Codespeed deployment for Flink

Hello community,

For almost a year in data Artisans Nico and I were maintaining a setup
that continuously evaluates Flink with benchmarks defined at
https://github.com/dataArtisans/flink-benchmarks <https://github.com/dataArtisans/flink-benchmarks>. With growing interest
and after proving useful a couple of times, we have finally decided to
publish the web UI layer of this setup. Currently it is accessible via
the following (maybe not so?) temporarily url:

http://codespeed.dak8s.net:8000 <http://codespeed.dak8s.net:8000/>

This is a simple web UI to present performance changes over past and
present commits to Apache Flink. It only has a couple of views and the
most useful ones are:

1. Timeline
2. Comparison (I recommend to use normalization)

Timeline is useful for spotting unintended regressions or unexpected
improvements. It is being updated every six hours.
Comparison is useful for comparing a given branch (for example a pending
PR) with the master branch. More about that later.

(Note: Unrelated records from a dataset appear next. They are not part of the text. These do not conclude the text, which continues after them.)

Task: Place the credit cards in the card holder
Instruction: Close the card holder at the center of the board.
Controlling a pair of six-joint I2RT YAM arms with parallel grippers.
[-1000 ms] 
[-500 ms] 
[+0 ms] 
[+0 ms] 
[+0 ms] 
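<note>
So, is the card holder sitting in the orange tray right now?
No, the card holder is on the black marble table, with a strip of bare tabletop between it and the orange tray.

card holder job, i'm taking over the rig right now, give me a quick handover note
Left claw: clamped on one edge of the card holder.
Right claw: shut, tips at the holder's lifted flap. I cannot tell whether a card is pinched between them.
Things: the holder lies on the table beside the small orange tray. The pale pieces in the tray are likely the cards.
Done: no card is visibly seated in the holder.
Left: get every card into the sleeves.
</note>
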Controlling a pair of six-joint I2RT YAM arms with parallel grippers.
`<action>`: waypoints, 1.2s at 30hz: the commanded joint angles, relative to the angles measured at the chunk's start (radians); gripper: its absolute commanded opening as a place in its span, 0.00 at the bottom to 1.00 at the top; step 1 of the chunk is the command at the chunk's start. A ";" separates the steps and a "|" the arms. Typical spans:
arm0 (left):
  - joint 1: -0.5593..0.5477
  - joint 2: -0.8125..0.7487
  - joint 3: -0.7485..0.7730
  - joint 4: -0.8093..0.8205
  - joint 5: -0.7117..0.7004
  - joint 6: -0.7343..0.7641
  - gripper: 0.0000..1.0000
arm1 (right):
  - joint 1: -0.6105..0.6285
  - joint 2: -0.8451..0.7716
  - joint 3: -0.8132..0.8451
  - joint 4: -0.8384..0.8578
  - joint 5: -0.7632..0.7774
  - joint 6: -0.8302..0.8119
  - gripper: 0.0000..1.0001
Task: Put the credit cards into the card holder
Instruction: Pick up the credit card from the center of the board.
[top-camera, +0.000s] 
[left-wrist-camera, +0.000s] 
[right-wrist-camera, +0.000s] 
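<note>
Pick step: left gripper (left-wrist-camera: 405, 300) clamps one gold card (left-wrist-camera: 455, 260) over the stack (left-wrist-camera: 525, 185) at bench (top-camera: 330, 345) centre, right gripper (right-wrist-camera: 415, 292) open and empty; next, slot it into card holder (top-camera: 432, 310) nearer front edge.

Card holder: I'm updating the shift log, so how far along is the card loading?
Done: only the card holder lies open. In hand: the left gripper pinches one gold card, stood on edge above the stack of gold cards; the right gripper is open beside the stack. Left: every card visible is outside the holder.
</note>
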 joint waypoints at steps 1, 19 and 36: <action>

The codespeed project on it’s own is just a presentation layer. As
mentioned before, the only currently available benchmarks are defined in
the flink-benchmarks repository and they are executed periodically or on
demand by Jenkins on a single bare metal machine. The current setup
limits us only to micro benchmarks (they are easier to
setup/develop/maintain and have a quicker feedback loop compared to
cluster benchmarks) but there is no reason preventing us from setting up 
other kinds of benchmarks and upload their results to our codespeed 
instance as well.

Regarding the comparison view. Currently data Artisans’ Flink mirror
repository at https://github.com/dataArtisans/flink <https://github.com/dataArtisans/flink> is configured to
trigger benchmark runs on every commit/change that happens on the
benchmark-request branch (We chose to use dataArtisans' repository here
because we needed a custom GitHub hook that we couldn’t add to the
apache/flink repository). Benchmarking usually takes between one and two
hours. One obvious limitation at the moment is that there is only one
comparison view, with one comparison branch, so trying to compare two
PRs at the same time is impossible. However we can tackle
this problem once it will become a real issue, not only a theoretical one.

Piotrek & Nico